Branch pushed to git repo; I updated commit sha1. New commits:

ed70a79Rename
fa06073Fixes after rename
f8b9c5dSwitched to ISD Algorithm classes and only one real decoder
f68ea69Fixes to docstrings

comment:52 Changed 22 months ago by jsrn

Finally got back to it again. I had originally considered light-weight algorithm classes but then rejected it since the surrounding ISD-class would be almost trivial. However, reconsidering I think it actually makes for a slightly nicer design, user-wise: we avoid a decoder factory (which won't behave as a decoder class which might surprise the user), it sidesteps the clumsy naming, and it becomes more transparent for a user how to make new ISD algorithms.

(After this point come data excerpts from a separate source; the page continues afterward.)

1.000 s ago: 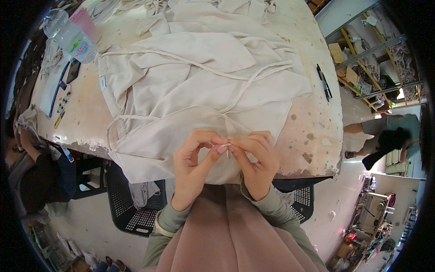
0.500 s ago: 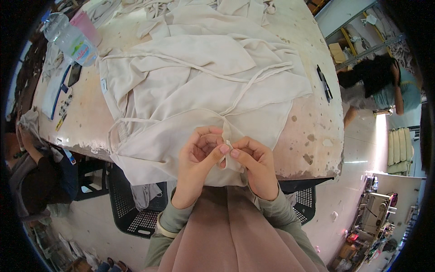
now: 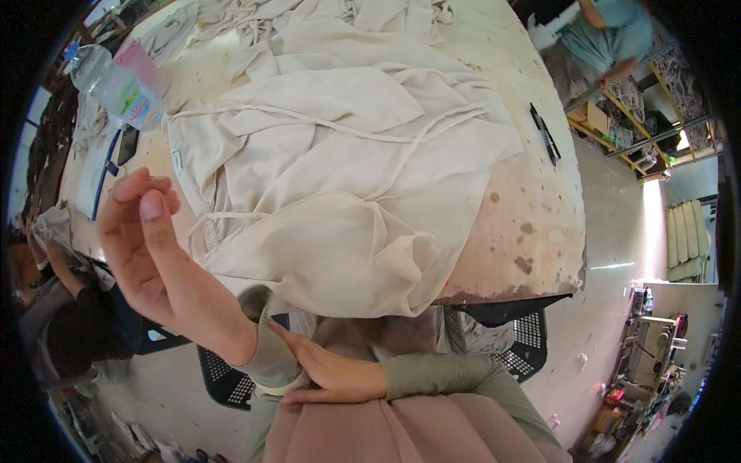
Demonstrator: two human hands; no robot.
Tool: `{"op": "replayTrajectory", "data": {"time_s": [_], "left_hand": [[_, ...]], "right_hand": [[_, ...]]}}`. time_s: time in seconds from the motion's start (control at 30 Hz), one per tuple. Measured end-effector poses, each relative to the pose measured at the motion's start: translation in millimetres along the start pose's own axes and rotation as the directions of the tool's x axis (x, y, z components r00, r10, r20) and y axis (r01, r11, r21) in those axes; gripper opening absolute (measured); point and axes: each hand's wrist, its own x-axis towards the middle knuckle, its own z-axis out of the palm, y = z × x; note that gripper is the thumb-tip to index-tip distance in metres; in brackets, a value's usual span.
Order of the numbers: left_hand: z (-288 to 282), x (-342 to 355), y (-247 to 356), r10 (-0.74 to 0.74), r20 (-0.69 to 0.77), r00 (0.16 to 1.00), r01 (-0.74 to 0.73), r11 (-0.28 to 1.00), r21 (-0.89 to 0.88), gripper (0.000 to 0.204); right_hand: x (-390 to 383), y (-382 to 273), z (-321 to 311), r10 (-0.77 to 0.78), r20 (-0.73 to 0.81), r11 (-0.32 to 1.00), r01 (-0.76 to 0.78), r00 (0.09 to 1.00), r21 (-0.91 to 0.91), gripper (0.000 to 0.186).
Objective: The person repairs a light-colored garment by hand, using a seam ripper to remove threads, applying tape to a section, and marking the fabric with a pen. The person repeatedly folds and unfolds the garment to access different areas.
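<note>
A cream garment (image 3: 332, 166) with long thin ties and a small white tag at its left edge is spread in folds over the table. Its near edge has a crumpled fold (image 3: 417, 258), which no hand touches. My left hand (image 3: 147, 255) is raised above the garment's left side, fingers loosely bent and thumb near the fingertips. Nothing shows in it. Across my lap reaches my right hand (image 3: 336, 374), thumb and fingers wrapped round the grey-green left sleeve (image 3: 274, 347) near its cuff.
A clear bottle (image 3: 116, 89), a pink container (image 3: 143, 65) and a phone (image 3: 128, 147) are at the back left. Black pens (image 3: 545, 135) lie on the right. Black baskets (image 3: 220, 382) stand below the table. Co-workers are at left (image 3: 69, 293) and upper right (image 3: 610, 38).
Both hands have let go of the garment's near edge. My left hand has risen to the left; my right hand has crossed over and taken hold of the left sleeve.
</note>
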Motion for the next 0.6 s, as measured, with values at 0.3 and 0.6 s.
{"op": "replayTrajectory", "data": {"time_s": [0.3,0.6], "left_hand": [[40.7,-56.7,-4.9,0.133,0.751,0.646,0.114,0.957,-0.268,0.017],[0.0,-78.1,-46.4,0.269,0.963,-0.025,0.347,0.906,-0.244,0.042]], "right_hand": [[-11.1,-0.1,-3.7,0.188,-0.335,0.949,-0.083,0.923,0.304,0.107],[-19.6,-4.1,-53.3,0.228,-0.607,0.635,0.356,0.761,0.686,0.114]]}}
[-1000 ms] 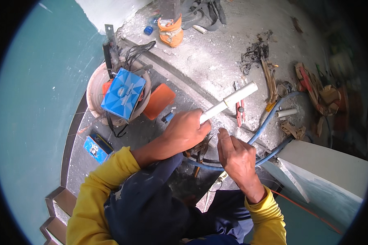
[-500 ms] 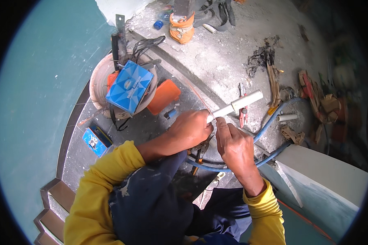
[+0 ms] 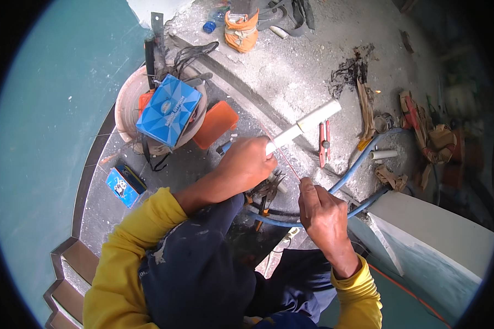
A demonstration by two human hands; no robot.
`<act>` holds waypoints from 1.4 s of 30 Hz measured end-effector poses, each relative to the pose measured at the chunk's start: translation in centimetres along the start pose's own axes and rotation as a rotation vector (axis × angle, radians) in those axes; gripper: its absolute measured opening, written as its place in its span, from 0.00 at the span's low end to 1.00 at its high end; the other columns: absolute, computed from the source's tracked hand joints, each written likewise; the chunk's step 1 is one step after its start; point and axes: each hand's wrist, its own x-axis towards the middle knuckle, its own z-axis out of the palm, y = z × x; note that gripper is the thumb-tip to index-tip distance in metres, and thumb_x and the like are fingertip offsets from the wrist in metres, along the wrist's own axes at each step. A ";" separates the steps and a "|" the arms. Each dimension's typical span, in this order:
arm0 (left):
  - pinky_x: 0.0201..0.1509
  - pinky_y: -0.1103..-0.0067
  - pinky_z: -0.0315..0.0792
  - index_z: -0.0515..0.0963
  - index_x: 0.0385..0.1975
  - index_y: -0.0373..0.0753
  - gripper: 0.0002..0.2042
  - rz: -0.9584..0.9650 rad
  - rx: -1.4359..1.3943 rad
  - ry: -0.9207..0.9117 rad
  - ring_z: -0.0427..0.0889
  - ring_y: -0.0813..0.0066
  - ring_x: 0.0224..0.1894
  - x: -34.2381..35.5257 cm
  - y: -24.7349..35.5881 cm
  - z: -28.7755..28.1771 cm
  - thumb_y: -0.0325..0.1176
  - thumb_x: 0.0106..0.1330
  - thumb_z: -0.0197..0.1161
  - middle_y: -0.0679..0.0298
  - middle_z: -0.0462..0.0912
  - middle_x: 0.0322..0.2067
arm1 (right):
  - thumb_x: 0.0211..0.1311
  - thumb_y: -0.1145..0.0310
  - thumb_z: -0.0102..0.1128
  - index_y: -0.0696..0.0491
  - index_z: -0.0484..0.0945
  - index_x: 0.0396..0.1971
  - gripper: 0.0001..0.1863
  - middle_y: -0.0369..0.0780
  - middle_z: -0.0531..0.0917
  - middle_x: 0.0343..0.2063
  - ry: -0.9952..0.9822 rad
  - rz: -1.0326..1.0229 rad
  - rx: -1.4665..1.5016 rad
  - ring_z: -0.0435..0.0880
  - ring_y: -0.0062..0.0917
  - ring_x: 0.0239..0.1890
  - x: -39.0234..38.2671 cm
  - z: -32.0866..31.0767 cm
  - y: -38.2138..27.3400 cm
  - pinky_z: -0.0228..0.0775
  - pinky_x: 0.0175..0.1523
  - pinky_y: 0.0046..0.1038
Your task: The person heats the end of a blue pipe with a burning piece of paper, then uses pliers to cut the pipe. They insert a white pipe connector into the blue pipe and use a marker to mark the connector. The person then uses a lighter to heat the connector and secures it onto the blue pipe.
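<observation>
My left hand point(image 3: 247, 163) is closed around the near end of a white plastic pipe point(image 3: 319, 114), which slants away to the upper right and has a raised collar partway along. In my right hand point(image 3: 324, 216), the fingers pinch the near end of a thin reddish hacksaw blade point(image 3: 288, 163). The blade crosses the pipe just beyond my left fist. Pliers point(image 3: 270, 189) with orange-and-black handles lie below, between my hands. Beyond my right hand, a red-handled hand tool point(image 3: 324, 145) rests on the dusty floor.
A round tub point(image 3: 127, 104) at the left holds tools and a blue box point(image 3: 170, 109). Beside it lie an orange plastic piece point(image 3: 216, 125) and a small blue box point(image 3: 124, 186). A blue hose point(image 3: 357, 167) curves at the right, near a low wall point(image 3: 428, 225). Steps descend at lower left.
My right hand has drawn back toward me and slightly right, so more of the blade shows between the hands. The pipe and my left hand have shifted a little left and away.
</observation>
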 end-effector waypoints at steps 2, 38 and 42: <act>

So I've implemented your suggestion. I went for real instantiated Algorithm-objects. This makes the algorithms more accessible to the user, and making things static would also pose problems with calibrate and time_estimate, which either both would have to actually run the calibration or write to static class variables or something.

As usual this took 30 minutes, and then 1,5 hours to redo the doc-strings.

comment:53 Changed 22 months ago by jsrn

  • Authors changed from David Lucas, Johan Rosenkilde to David Lucas, Johan Rosenkilde, Yann Laigle-Chapuy
  • Status changed from needs_work to needs_review

Needs review. I've added Yann as coauthor - he definitely deserves that!

Last edited 22 months ago by jsrn (previous) (diff)

comment:54 follow-up: Changed 22 months ago by ylchapuy

First review pass.

To begin with:

  • why give the copyright to William Stein? the format is also a bit off (see http://doc.sagemath.org/html/en/developer/coding_basics.html#headings-of-sage-library-code-files)
  • you should import as much as possible from sage.all instead of hardcoding the whole path (e.g. sage.modules.free_module_element) it's more future proof if things ever move around.
  • I find most of the "using this ISD decoding algorithm" in the documentation redundant (just like you don't write "using self")
  • if you ask for time_estimate with user provided parameters, it currently do the calibration and change the parameters. Is this expected? In my mind, calibrate calls time_estimate with different parameters to choose the best one.

For the algorithm itself:

  • the description of the Lee-Brickell differs slightly from the implementation. In step 3, we consider every subset of size less than p
  • in step 2, you should check if y is low weight. It actually has a good chance to be! (and you take it into account in your probability computation)
  • you could use (but this doesn't change much)
    for gA in itertools.combinations(g, pi):
      for m in itertools.product(Fstar, repeat=pi):
        e = y - sum(mi*gAi for mi,gAi in zip(m,gA))
    
  • prefer ... is not None to not ... is None

For the decoder:

  • in __init__ you doctest only some exceptions and not all of them
  • you also don't doctest a user defined algorithm (as allowed by your test isinstance(algorithm, InformationSetAlgorithm)
  • in known_algorithms I would make d a class variable _known_algorithms

And finally, I would test this on bigger examples, e.g. codes.random_linear_code(GF(9), 40, 20) and weight 6 error, or whatever you like but I find this better if this is the only available option (you can't reasonably compute the coset leaders for example).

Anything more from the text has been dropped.